Among the entries below, one line contains "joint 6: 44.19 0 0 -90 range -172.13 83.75" and another contains "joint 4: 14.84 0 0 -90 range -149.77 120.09". Transcribe those two lines and every line between them, exactly.

START Stored data

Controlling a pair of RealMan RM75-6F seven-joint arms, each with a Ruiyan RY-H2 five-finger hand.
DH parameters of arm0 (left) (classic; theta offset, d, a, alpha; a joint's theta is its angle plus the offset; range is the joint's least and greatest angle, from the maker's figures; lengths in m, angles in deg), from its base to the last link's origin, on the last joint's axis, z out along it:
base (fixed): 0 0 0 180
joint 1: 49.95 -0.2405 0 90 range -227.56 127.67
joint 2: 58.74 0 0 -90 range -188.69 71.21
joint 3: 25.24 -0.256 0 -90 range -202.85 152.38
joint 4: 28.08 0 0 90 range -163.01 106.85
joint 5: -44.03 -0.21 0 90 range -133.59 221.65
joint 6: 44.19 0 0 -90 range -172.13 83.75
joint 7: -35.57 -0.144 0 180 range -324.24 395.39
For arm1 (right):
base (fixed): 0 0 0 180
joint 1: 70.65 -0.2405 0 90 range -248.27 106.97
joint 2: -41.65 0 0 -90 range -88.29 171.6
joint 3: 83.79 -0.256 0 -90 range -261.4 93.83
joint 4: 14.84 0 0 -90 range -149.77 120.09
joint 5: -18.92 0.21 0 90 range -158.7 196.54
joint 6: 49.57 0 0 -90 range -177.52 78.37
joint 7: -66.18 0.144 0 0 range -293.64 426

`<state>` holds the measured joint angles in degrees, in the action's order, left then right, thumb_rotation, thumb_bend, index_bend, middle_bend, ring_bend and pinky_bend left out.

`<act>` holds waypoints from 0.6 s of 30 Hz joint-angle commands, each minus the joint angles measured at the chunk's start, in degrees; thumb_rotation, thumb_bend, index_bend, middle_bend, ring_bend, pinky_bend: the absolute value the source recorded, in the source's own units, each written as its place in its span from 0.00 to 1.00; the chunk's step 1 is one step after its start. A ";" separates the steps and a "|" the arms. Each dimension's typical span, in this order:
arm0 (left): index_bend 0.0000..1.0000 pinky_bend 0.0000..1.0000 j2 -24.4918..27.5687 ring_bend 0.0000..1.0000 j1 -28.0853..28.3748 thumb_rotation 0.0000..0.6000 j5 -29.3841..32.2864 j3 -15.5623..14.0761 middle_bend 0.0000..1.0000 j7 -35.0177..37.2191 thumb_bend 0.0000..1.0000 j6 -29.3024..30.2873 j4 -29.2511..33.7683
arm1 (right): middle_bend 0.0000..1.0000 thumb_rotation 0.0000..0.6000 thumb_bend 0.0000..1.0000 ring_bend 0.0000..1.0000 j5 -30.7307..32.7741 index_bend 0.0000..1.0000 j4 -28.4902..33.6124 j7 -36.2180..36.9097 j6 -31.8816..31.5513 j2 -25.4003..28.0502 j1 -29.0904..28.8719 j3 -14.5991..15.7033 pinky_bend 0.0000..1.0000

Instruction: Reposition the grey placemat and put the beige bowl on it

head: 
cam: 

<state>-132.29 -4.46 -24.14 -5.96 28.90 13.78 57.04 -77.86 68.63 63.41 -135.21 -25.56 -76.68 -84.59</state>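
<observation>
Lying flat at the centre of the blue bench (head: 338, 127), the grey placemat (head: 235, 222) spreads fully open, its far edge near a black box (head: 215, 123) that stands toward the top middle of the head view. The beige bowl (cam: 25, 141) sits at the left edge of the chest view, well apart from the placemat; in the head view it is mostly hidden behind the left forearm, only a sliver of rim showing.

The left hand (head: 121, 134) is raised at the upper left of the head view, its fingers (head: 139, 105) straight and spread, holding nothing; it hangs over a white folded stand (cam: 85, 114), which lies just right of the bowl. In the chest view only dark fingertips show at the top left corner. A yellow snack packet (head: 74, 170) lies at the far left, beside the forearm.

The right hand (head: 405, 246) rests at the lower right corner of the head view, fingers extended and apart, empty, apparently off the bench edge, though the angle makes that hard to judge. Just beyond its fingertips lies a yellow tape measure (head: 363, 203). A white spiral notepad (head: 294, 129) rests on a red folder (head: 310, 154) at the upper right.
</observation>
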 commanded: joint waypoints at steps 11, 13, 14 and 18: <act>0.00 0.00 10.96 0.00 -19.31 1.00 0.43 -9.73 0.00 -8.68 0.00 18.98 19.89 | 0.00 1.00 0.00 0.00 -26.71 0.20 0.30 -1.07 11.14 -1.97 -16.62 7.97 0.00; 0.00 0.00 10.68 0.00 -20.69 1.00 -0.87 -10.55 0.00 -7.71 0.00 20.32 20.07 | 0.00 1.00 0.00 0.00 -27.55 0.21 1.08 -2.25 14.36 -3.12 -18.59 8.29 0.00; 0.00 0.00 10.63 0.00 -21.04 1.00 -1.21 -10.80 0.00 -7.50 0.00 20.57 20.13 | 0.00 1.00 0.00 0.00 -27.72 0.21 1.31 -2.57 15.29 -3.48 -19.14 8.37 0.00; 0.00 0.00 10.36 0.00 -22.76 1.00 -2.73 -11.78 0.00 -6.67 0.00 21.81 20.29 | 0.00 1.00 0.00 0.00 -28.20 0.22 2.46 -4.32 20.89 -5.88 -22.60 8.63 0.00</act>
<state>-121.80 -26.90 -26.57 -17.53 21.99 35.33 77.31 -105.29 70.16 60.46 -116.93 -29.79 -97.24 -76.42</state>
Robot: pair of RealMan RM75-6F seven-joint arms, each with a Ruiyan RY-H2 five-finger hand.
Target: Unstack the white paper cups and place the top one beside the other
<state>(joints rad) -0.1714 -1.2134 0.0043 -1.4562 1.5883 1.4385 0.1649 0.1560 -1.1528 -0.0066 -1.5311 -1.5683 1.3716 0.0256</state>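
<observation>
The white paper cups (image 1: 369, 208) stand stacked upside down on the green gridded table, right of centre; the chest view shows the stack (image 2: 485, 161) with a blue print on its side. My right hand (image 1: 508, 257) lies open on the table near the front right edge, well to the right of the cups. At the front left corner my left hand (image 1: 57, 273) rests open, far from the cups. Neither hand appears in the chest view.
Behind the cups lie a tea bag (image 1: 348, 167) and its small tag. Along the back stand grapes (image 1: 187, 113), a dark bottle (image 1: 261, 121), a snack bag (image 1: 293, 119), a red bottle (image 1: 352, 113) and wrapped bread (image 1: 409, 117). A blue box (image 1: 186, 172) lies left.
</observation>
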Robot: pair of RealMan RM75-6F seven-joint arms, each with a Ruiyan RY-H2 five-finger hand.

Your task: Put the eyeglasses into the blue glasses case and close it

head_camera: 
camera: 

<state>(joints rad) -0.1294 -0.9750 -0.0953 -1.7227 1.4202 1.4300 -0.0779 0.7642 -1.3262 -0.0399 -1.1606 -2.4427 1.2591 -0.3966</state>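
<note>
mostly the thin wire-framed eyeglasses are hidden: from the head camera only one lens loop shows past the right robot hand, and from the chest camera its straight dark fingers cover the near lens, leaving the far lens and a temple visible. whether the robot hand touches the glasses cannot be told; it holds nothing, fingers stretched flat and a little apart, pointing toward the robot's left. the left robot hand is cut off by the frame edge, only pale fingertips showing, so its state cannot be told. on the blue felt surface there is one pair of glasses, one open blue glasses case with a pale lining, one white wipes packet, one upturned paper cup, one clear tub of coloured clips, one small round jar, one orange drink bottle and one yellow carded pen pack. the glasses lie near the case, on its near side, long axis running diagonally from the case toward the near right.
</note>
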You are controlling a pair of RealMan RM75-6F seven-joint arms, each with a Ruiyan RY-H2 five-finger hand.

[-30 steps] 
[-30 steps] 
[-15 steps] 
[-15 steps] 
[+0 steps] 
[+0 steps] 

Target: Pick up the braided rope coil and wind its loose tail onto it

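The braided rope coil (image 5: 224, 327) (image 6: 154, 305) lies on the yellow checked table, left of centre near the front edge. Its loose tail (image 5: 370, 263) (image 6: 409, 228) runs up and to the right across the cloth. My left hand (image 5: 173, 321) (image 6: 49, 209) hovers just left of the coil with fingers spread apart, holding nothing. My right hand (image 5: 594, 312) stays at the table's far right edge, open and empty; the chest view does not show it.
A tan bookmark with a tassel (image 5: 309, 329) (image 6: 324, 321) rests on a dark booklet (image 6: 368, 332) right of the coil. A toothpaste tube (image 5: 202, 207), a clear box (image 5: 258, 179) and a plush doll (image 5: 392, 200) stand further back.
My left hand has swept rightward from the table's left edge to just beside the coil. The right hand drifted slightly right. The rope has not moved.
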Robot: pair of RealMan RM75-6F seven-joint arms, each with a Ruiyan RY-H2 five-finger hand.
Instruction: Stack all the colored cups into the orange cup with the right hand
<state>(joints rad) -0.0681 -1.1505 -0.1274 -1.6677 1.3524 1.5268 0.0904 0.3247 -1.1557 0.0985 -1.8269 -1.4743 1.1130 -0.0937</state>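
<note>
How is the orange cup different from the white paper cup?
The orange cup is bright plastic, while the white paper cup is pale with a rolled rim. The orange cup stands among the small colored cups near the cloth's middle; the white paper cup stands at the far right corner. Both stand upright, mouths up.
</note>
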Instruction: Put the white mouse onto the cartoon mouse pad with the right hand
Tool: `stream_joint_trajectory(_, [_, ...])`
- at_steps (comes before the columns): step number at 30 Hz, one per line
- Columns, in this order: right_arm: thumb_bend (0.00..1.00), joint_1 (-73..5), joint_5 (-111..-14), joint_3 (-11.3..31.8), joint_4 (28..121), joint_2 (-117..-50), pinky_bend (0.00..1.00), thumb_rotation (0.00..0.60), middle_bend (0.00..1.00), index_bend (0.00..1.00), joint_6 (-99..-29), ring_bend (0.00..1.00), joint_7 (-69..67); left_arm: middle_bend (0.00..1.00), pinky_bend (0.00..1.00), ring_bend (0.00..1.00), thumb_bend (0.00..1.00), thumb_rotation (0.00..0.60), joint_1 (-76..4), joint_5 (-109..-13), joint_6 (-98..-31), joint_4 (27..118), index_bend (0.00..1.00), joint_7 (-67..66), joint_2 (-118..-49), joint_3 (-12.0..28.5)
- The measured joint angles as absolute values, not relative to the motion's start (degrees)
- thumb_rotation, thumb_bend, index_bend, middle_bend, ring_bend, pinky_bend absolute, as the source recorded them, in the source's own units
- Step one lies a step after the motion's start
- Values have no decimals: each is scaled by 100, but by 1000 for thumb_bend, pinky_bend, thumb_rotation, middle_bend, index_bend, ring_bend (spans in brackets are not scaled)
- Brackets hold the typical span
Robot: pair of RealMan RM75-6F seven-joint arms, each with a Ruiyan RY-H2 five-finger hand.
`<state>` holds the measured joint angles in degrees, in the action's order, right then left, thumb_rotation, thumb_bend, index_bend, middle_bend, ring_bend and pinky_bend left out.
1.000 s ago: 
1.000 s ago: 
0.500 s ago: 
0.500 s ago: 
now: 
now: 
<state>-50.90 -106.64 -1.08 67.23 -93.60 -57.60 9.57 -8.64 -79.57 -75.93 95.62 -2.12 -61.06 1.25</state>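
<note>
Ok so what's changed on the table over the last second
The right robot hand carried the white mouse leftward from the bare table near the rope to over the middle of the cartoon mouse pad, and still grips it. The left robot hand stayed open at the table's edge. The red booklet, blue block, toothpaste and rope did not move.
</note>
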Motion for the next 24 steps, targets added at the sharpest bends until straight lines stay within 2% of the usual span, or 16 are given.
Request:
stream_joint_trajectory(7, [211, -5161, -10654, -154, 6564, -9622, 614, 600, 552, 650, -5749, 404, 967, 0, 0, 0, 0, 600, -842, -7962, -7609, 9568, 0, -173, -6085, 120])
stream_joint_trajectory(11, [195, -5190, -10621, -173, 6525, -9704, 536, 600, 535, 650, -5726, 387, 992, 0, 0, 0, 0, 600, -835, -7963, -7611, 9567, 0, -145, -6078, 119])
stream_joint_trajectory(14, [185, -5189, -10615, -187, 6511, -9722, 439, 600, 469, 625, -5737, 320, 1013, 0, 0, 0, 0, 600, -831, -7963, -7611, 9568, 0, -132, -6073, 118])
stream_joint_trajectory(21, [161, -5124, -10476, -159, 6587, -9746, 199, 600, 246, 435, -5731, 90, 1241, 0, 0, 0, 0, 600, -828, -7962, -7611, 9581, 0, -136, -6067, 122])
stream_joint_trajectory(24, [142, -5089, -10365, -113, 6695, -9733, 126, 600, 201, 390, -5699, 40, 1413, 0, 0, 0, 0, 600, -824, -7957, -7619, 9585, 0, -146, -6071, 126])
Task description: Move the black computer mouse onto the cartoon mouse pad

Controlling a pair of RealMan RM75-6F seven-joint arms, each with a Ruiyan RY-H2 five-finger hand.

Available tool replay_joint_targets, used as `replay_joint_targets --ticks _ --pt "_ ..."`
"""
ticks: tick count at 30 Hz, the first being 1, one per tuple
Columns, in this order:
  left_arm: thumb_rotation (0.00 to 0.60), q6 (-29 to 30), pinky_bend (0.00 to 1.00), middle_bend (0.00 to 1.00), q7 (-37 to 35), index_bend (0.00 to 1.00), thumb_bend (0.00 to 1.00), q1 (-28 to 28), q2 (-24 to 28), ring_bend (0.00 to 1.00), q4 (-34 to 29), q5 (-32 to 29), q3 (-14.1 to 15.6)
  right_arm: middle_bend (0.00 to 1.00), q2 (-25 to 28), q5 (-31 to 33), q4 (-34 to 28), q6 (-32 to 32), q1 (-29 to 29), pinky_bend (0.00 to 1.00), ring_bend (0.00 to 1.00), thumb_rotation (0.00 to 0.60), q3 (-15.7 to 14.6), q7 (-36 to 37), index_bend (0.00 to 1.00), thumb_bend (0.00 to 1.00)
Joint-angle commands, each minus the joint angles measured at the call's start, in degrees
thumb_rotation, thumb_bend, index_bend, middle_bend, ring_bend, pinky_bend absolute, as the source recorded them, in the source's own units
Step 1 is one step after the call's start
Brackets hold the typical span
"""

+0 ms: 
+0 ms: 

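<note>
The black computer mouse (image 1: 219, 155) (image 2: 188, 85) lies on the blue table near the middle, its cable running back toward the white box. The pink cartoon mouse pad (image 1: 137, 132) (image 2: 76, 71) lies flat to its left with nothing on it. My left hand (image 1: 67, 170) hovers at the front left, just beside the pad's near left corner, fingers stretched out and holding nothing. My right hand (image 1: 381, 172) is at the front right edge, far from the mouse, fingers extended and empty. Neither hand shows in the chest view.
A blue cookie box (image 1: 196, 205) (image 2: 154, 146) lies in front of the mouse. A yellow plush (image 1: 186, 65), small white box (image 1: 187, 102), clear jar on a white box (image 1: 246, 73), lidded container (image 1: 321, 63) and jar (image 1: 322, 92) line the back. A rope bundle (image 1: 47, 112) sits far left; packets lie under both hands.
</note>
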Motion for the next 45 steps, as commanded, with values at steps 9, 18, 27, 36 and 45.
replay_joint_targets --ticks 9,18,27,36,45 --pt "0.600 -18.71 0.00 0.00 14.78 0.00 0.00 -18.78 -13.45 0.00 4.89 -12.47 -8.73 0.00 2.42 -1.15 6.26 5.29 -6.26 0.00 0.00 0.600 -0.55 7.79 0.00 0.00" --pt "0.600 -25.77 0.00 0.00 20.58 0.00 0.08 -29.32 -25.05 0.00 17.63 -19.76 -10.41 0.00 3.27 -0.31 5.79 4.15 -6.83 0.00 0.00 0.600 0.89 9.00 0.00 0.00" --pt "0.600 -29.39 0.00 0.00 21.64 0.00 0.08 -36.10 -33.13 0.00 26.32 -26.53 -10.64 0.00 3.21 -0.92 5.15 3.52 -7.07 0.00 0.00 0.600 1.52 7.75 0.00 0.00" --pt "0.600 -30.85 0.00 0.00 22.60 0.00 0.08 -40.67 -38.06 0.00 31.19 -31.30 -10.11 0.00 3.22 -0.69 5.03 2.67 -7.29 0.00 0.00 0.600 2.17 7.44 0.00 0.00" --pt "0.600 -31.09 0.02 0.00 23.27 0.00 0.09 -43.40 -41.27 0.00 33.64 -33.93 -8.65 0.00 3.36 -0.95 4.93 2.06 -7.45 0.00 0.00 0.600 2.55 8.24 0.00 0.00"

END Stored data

== Task answer ==
joint 6: 44.19 0 0 -90 range -172.13 83.75
joint 7: -35.57 -0.144 0 180 range -324.24 395.39
For arm1 (right):
base (fixed): 0 0 0 180
joint 1: 70.65 -0.2405 0 90 range -248.27 106.97
joint 2: -41.65 0 0 -90 range -88.29 171.6
joint 3: 83.79 -0.256 0 -90 range -261.4 93.83
joint 4: 14.84 0 0 -90 range -149.77 120.09

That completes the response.